Son engagement est motivé par une valeur qu’il considère fondamentale : la gratitude.
« On m’a toujours donné. Et je me sens obligé maintenant de donner aussi en retour ».
Son message aux personnes de bonne volonté est sans détour :
« J’encourage les gens à donner. Parce qu’un monde sans amour n’est pas un vrai monde »
Donner, même modestement, pour faire sourire
Thérèse Claudia Mbon, PDG de Scandalous by KM, fait également partie des personnes mobilisées. Son histoire personnelle explique son attachement à cette cause.
« J’ai perdu ma maman à l’âge de 14 ans et je sais ce que ça fait de vivre dans le manque ».
Pour elle, la contribution n’a pas besoin d’être spectaculaire pour être utile. L’essentiel est de participer.
« J’ai vu qu’apporter ma petite touche à ces enfants allait beaucoup les rendre heureux. Il y a quoi de mieux que de les voir sourire ? »
Une philosophie qui résume finalement l’esprit de cette campagne : chacun peut donner selon ses possibilités.

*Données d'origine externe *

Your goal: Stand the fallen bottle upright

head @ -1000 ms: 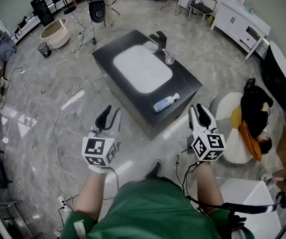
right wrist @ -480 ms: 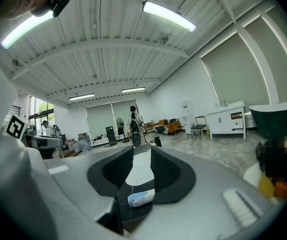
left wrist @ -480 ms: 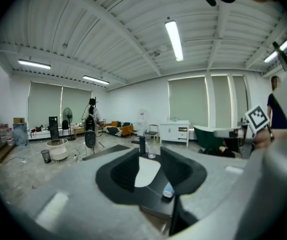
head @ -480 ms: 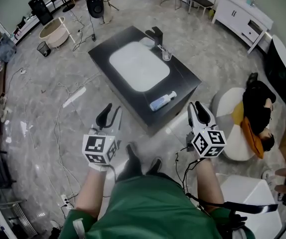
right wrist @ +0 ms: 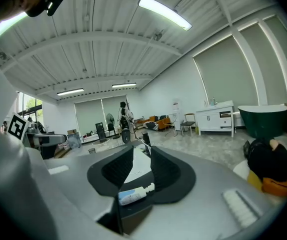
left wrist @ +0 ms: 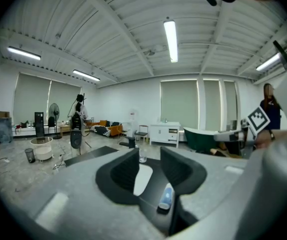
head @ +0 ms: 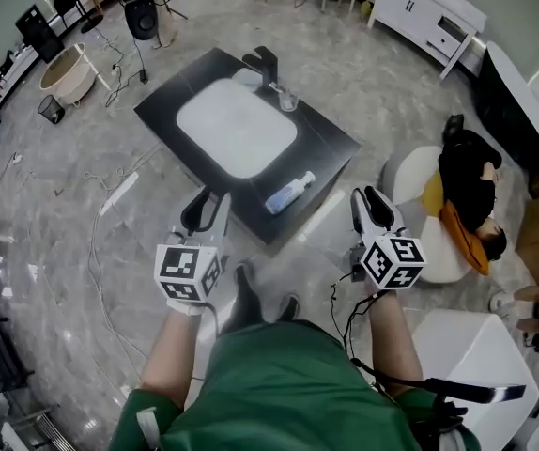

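Read off the left gripper (head: 211, 203) first: moderately open, nothing clamped, only distant scenery showing through the gap in the left gripper view (left wrist: 148, 156). Read off the right gripper (head: 371, 198) likewise: parted to a middling width, width unchanged over the last second, nothing between the pads in the right gripper view (right wrist: 141, 156).

Locate the bottle (head: 289, 193) ahead of both tools and roughly between them: right of the left gripper, left of the right gripper, well short of contact with either. Lying on its side at the near edge of the black counter (head: 331, 148), cap end pointing away and to the right. Seen low through each gap in the gripper views (left wrist: 166, 198) (right wrist: 133, 194).

Beyond the bottle, note the white basin (head: 237, 125), then the glass (head: 288, 100) and the faucet (head: 265, 64) at the far edge.

Compare with the head views of one second and half a second ago: both grippers carried forward, the near corner of the counter now closer to the left tool, feet now in view below. No change in the bottle's pose or position on the counter.

Treat as approach phase only: no grasp begun, uprighting not yet started. Expect one gripper to need further closing-in before clamping the body.
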The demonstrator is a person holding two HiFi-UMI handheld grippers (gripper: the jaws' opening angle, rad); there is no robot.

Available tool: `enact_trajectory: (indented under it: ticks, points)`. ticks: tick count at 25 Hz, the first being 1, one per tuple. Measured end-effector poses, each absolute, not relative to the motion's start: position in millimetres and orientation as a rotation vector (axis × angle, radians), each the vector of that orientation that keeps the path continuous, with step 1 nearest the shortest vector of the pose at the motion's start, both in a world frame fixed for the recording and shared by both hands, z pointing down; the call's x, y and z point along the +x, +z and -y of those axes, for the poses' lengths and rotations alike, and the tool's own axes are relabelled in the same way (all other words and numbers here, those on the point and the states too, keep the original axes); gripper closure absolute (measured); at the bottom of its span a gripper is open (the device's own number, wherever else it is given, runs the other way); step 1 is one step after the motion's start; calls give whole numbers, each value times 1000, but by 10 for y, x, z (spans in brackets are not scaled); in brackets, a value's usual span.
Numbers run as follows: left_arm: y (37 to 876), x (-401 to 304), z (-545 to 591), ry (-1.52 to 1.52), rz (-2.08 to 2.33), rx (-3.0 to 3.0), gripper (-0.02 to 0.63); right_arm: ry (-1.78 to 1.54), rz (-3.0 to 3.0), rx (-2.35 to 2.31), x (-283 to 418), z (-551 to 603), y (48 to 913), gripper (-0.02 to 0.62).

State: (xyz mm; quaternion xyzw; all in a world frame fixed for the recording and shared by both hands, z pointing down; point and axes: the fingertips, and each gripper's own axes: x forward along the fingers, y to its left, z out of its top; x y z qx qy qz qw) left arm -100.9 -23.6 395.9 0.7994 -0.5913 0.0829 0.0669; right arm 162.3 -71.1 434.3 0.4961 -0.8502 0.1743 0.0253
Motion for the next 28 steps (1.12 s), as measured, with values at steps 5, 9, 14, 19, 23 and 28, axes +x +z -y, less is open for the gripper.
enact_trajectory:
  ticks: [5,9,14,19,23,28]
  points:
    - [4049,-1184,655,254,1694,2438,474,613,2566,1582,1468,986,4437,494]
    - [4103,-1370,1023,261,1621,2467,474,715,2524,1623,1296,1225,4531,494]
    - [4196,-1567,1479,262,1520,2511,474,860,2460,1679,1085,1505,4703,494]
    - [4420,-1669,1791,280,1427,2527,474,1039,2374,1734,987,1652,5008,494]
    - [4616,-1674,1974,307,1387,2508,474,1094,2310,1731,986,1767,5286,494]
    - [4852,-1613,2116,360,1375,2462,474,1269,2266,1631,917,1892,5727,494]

Une collecte jusqu’au vendredi 4 septembre
La mobilisation se poursuit jusqu’au Vendredi 4 septembre 2026 à Awae IAI. Les contributions doivent permettre de préparer les différents dons destinés aux trois structures bénéficiaires.
À travers cette initiative, Kids Cries in Africa veut rappeler que la rentrée scolaire ne doit laisser aucun enfant au bord du chemin.
Un cahier, un uniforme, un kit sanitaire, un repas ou une contribution financière peuvent sembler modestes pris individuellement. Mais mis bout à bout, ces gestes peuvent changer le quotidien d’un enfant.
Dans cette campagne 2026, le message est donc simple : la solidarité n’est pas seulement une affaire de moyens. Elle est aussi une affaire de volonté, d’empathie et de cœur.


L’appel de Christ Twice in Africa
Alors que la date de clôture approche, la fondation invite les philanthropes, entreprises, associations et personnes de bonne volonté à rejoindre le mouvement.
Pour ces enfants, la rentrée n’est pas seulement une date sur le calendrier. C’est une nouvelle chance. Et cette chance peut commencer par un geste.